Vick recently ended his 18-month prison sentence for his part in the ring, and now he’s free to sign with any team he wants.
The reinstatement does have a few strings. First, he may play only in the last two pre-season games for his new team. Then, once the regular season begins, he will be able to practice but not play in games with the team until Week Six, which is mid-October – at the latest.
Here is Goodell’s statement to Vick: “I accept that you are sincere when you say that you want to, and will, turn your life around, and that you intend to be a positive role model for others,” Goodell said in his letter to Vick. “I am prepared to offer you that opportunity. Whether you succeed is entirely in your hands. Needless to say, your margin for error is extremely limited,. I urge you to take full advantage of the resources available to support you and to dedicate yourself to rebuilding your life and your career. If you do this, the NFL will support you.”
This pretty much wipes out any hope of Vick coming to play in my hometown of Orlando for the new United Football League. The Orlando team (rumored to be nicknamed the Tuskers) owns his rights. Oh well. I can live with that. (What is a Tusker, you ask? It’s a wild boar.)
So let’s hear it from you: Has he paid his debt to society? Should he be reinstated?
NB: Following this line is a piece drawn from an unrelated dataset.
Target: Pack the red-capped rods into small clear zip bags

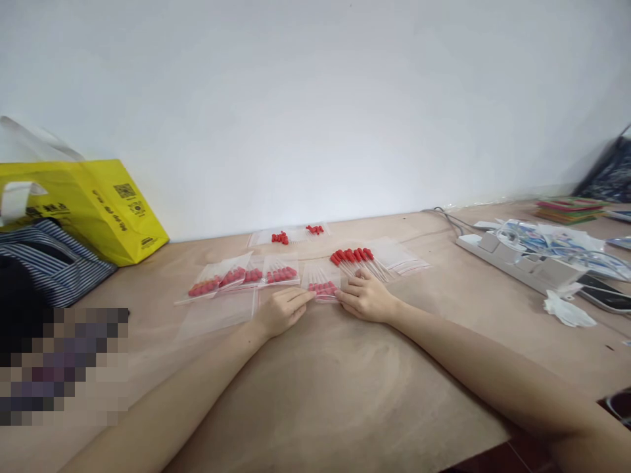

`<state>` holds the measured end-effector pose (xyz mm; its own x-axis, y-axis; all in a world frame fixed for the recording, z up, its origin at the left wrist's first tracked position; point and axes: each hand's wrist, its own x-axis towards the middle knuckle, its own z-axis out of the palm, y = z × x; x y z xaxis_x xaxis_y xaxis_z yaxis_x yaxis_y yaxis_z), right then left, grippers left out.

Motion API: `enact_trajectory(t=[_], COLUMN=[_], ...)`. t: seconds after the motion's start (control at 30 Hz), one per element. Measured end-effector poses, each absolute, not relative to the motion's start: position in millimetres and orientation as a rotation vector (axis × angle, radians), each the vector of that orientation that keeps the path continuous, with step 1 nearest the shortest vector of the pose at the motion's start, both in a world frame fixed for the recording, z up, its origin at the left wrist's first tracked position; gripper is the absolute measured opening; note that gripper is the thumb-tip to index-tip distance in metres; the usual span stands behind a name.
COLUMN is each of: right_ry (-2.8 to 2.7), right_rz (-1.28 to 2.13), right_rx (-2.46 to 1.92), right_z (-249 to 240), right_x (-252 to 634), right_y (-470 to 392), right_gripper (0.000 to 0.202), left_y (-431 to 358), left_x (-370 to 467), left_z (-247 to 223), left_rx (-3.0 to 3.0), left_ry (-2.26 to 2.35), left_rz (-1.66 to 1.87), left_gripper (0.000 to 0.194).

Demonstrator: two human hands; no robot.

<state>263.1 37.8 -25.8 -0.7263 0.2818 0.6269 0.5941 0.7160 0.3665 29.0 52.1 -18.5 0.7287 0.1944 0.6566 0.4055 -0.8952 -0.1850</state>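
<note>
A small clear zip-lock bag [319, 274] lies flat on the table with several thin sticks inside, their red ends toward me. My left hand [284, 311] pinches its near left corner, fingers closed. At the near right corner, the closed fingers of my right hand [365, 299] press on the same bag's edge. Just beyond my right hand is a loose bunch of red-tipped sticks [352, 256], with their red ends pointing away. To the left, several filled zip-lock bags [280, 270] lie in an overlapping row.
Flat zip-lock bags [401, 255] lie right of the bunch, others [217, 315] near my left forearm. More red-tipped sticks [280, 238] rest by the wall. A yellow bag [118, 210] and striped cloth [73, 253] stand left; a power strip [503, 263] and crumpled tissue [569, 310] lie right.
</note>
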Motion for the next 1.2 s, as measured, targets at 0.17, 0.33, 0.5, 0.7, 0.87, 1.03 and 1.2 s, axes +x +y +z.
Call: enact_trajectory(t=[0.17, 0.33, 0.5, 0.7, 0.87, 1.03, 1.2], right_ry=[-2.355, -2.332, -2.323, -2.351, -2.338, -2.269, -2.254], right_rz=[-0.799, -0.704, -0.784, -0.939, -0.952, -0.910, -0.859], right_rx=[-0.611, -0.705, -0.697, -0.522, -0.498, -0.521, -0.533], right_z=[-26.7, -25.1, -26.3, -25.7, -24.6, -25.1, -23.4], right_x=[266.4, 268.0, 266.3, 266.9, 267.9, 260.5, 253.0], right_y=[42.3, 40.6, 41.7, 44.7, 45.3, 43.4, 39.6], right_gripper=[0.021, 0.022, 0.023, 0.024, 0.022, 0.020, 0.019], left_y=[52.7, 55.7, 58.2, 56.4, 54.8, 52.6, 52.3], left_x=[24.6, 19.0, 22.0, 25.0, 25.7, 41.7, 60.6], left_z=[-14.7, -13.7, -14.5, -12.1, -11.3, -11.0, -11.5], left_rx=[-2.586, -2.532, -2.479, -2.446, -2.427, -2.419, -2.423], left_ry=[-0.479, -0.441, -0.389, -0.375, -0.424, -0.439, -0.338], left_rz=[-0.933, -0.857, -0.817, -0.776, -0.794, -0.835, -0.821], left_gripper=[0.016, 0.022, 0.024, 0.026, 0.023, 0.016, 0.021])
I say no, but for a completely different reason that almost no one else has talked about: Everyone focuses on his dogfighting, which is by itself heinous. But what is at the root of an operation like this? Gambling! And no one involved in pro sports should be gambling.
But it’s not up to me. I do hope Vick has turned a corner and is sincere about his statement to the press today, in which he says he now realizes playing in the NFL is a “privilege, not a right.”